Here, no Le Pen could have pretensions to national leadership. In France, after steering her Front National to first place in those regional elections, Marine seems likely to emulate her estranged father by reaching the 2017 presidential run-off. If so, and if her opponent is the unloved incumbent François Hollande, many sound judges rate her a live chance to move into the Élysée Palace.

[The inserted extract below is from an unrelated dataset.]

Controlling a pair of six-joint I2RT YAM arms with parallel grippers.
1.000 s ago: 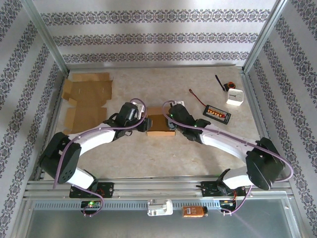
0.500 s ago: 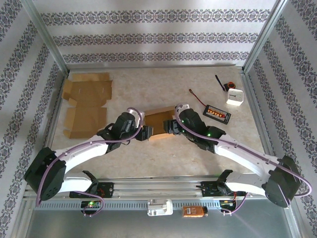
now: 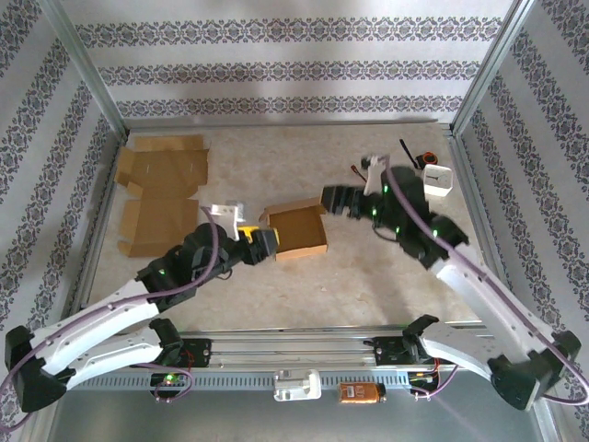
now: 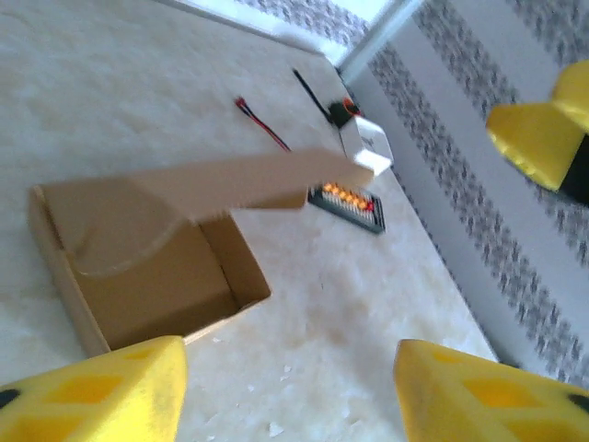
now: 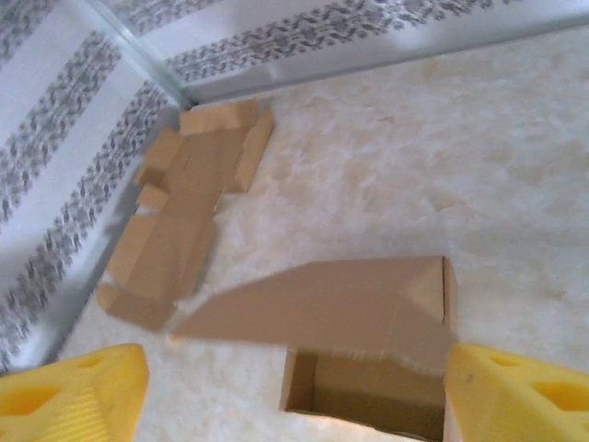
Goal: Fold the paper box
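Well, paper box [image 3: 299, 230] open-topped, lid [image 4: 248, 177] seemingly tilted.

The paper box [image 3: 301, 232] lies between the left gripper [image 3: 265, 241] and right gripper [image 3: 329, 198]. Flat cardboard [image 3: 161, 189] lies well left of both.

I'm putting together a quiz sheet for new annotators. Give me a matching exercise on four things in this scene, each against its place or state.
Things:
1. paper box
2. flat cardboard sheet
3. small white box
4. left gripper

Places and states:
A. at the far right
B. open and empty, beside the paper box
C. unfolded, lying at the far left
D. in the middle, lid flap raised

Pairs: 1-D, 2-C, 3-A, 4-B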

Marine Le Pen is an infinitely less abrasive, more nuanced performer than her cuddly sire, it’s true, and tends to avoid directly cultivating anti-Muslim sentiment. But however delicate her subliminal messaging, it would not work here. Here, a year ago, Ukip claimed (and many gullible pundits agreed) that it stood on the verge of a general election breakthrough. Despite taking a decent share of the popular vote, it lost one of its two MPs and Nigel Farage bombed in Thanet. Last Thursday, with the memory of the horrors in Mali and Paris so fresh, it failed to challenge a mildly chaotic Labour Party. So if not now for Ukip, when? For Farage and his eccentric gang, it’s over.

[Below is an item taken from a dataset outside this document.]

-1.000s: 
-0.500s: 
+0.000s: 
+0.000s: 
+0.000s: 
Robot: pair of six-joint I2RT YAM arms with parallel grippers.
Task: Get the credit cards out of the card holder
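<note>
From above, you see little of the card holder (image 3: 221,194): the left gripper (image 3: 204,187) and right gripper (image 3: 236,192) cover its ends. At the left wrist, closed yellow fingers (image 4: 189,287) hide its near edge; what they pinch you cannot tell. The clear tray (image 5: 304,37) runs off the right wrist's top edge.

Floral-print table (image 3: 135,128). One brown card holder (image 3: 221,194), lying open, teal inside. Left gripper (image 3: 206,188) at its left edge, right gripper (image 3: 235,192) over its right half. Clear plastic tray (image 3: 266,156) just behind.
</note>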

Before we go on, a quick point in the hope of forestalling the pungent messaging that is often left by commenters on an article such as this online. Farage, unlike Trump, is not an out-and-out racist thug – and Ukip (though some of its members plainly are) is not a repellently extremist entity. We have had plenty of those before, and all have vanished. In the Thirties, Oswald Mosley went up fizz like a rocket (to borrow Enoch Powell’s prediction about his Rivers of Blood speech), and fizzled out soon enough. Our own National Front had its 1970s heyday, when its electoral high point was third place in a trio of by-elections. The BNP was widely mistaken for a serious menace earlier this century, and it took one Question Time appearance of mesmerising stupidity from Nick Griffin to disabuse us of that. The English Defence League has to content itself with the occasional local news TV report about its fetching anti-Islam demos.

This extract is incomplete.